> Task objective:
Count how many lines below include the string "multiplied". Only that number should appear in the reply.

[Start of Attachment]

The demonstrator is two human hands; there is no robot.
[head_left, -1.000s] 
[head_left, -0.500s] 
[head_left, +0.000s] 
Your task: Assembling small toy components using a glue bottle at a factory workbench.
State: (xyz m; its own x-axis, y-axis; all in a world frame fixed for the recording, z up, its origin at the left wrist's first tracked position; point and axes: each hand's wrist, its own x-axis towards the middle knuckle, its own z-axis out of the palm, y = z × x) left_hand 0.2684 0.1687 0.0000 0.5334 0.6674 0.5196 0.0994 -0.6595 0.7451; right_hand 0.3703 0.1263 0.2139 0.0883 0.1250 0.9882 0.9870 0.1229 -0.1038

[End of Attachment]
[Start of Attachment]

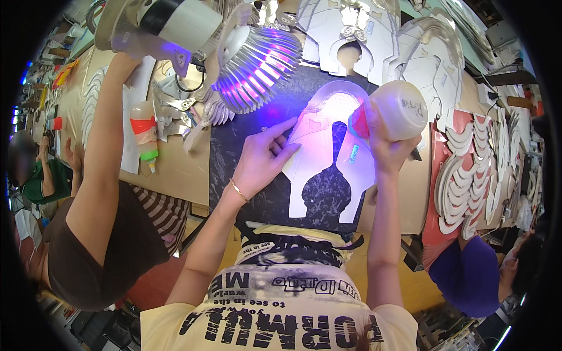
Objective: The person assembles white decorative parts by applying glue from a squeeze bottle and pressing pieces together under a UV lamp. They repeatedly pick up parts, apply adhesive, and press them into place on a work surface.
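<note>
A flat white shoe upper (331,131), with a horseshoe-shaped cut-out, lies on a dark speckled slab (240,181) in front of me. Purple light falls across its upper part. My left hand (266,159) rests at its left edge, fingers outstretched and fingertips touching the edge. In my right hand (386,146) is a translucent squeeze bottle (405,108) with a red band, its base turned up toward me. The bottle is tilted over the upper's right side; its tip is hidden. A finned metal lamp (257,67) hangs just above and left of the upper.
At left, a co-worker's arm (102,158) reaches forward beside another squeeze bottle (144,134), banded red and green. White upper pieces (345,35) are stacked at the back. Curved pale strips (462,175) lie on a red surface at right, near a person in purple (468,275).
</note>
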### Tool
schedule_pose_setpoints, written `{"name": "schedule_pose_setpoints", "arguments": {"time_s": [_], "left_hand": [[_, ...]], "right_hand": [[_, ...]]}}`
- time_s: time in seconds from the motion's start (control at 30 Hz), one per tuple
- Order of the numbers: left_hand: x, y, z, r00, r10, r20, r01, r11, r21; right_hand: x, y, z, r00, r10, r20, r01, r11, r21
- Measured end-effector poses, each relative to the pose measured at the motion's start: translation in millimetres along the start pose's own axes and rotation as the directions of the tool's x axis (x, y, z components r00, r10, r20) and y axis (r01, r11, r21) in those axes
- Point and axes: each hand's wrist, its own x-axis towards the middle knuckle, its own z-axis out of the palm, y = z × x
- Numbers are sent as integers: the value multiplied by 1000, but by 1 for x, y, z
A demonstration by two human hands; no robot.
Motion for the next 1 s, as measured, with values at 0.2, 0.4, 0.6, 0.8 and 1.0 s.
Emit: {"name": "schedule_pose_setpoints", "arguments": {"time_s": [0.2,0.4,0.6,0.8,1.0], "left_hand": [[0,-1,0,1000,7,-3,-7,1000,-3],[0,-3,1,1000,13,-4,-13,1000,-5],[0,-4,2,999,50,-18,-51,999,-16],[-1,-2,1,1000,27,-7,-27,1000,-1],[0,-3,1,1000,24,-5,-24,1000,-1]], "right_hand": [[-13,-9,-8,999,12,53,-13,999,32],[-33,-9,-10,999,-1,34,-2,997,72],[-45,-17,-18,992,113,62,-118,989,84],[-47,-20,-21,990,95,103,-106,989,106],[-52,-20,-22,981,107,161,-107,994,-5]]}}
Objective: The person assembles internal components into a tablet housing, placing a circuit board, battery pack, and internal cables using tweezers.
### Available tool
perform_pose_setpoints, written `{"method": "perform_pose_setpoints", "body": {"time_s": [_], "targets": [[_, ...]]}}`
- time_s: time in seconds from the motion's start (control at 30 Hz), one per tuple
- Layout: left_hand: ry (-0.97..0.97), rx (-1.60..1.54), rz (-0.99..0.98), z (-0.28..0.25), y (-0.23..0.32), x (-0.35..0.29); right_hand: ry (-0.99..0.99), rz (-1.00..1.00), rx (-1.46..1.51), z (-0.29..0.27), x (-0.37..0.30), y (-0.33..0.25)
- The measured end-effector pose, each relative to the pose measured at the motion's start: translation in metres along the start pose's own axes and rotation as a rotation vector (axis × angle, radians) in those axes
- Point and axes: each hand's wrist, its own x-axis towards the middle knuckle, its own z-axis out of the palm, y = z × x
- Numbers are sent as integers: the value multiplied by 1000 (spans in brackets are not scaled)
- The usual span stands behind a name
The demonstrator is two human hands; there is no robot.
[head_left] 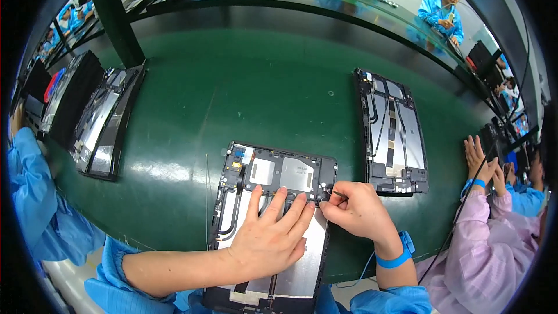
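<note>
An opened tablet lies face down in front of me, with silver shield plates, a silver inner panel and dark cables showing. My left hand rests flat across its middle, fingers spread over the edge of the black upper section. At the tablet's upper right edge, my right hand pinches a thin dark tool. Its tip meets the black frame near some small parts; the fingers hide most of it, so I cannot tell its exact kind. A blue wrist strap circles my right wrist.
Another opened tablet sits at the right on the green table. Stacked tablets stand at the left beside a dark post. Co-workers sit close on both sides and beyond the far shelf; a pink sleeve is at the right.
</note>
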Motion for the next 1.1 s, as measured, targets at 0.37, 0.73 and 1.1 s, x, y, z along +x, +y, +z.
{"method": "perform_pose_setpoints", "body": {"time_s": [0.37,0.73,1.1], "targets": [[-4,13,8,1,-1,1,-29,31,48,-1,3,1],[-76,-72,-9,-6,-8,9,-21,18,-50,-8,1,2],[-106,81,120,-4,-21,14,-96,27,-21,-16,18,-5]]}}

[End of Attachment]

> Result of the task:
2